Foi apenas nos anos 60/70 que isso foi questionado a fundo. A emergência da libertação do corpo, da sexualidade; as novas espiritualidades gozosas, como o tantra ioga, se expandem no Ocidente ameaçando o próprio fundamento do sistema. Nos anos 70, já não se conseguiam mais jovens para se alistar no exército ou dedicar sua vida ao crescimento das multinacionais, e isso foi esmagado no início dos anos 80. Neste mesmo ano, Ronaldo Reagan, Margaret Tatcher, Helmut Kohl e o papa João Paulo II e a Aids chegaram ao poder. Foi uma virada conservadora magistral que dura até hoje. A farra havia acabado.

E agora ?

O mundo muda numa aceleração mais intensa ainda. Os hippies são substituídos pelos yuppies (Young Urban Professionals), que tornam as empresas transnacionais cada vez mais poderosas. Nos anos 90, uma época de ganhos sem precedentes, elas dominam e sugam a energia do mundo agora globalizado, porém no início do século XXI as coisas começam a dar errado. A concentração de renda é monumental – 40 % ou mais do PIB mundial concentram-se nas mãos de 350 grupos; o número dos excluídos explode; jovens atacam as reuniões do FMI, da OMC, do G7. Os países afundam pouco a pouco. Começam atentados violentos contra a economia hegemônica. A globalização parece estar sendo abalada muito rapidamente, só os ricos a defendem. O grosso do mundo está cada vez mais revoltado.

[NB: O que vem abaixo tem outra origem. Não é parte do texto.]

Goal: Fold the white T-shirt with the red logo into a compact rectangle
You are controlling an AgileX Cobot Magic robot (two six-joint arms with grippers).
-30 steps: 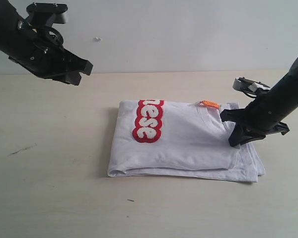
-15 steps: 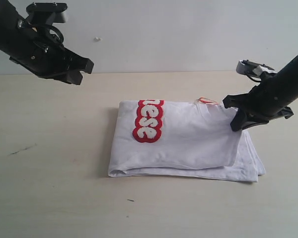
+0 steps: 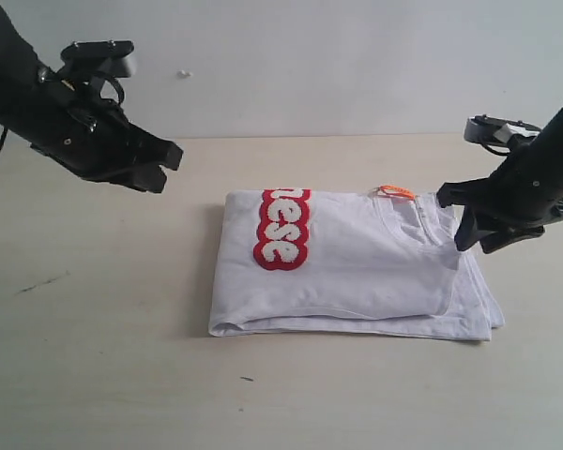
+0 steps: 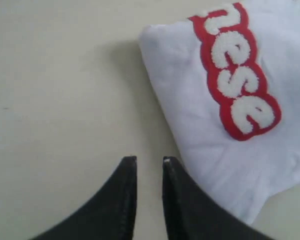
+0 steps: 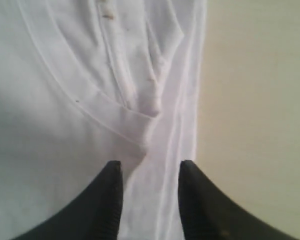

Os anos 60/70 nunca deixaram de fascinar a cabeça da juventude. Tudo indica que a fase conservadora da economia e do comportamento está se esgotando.

Acredito que ainda na primeira década do século XXI a mobilização popular no mundo inteiro alcance níveis intoleráveis para o sistema hegemônico. No centro dessa mobilização está o desejo de viver, da alegria de viver, do prazer, o que é mais perigoso para o sistema do que qualquer resolução econômica, e aí me lembro de Leila Diniz, que mostrou para as gerações posteriores o caminho das pedras.

Considero essa moça alguém que viveu sem ter consciência disso, dos caminhos do futuro. É o caminho da vivência do prazer que pode emergir no desejo autêntico de justiça. Porque justiça não rima com repressão e sim com a vida vivida até as últimas conseqüências.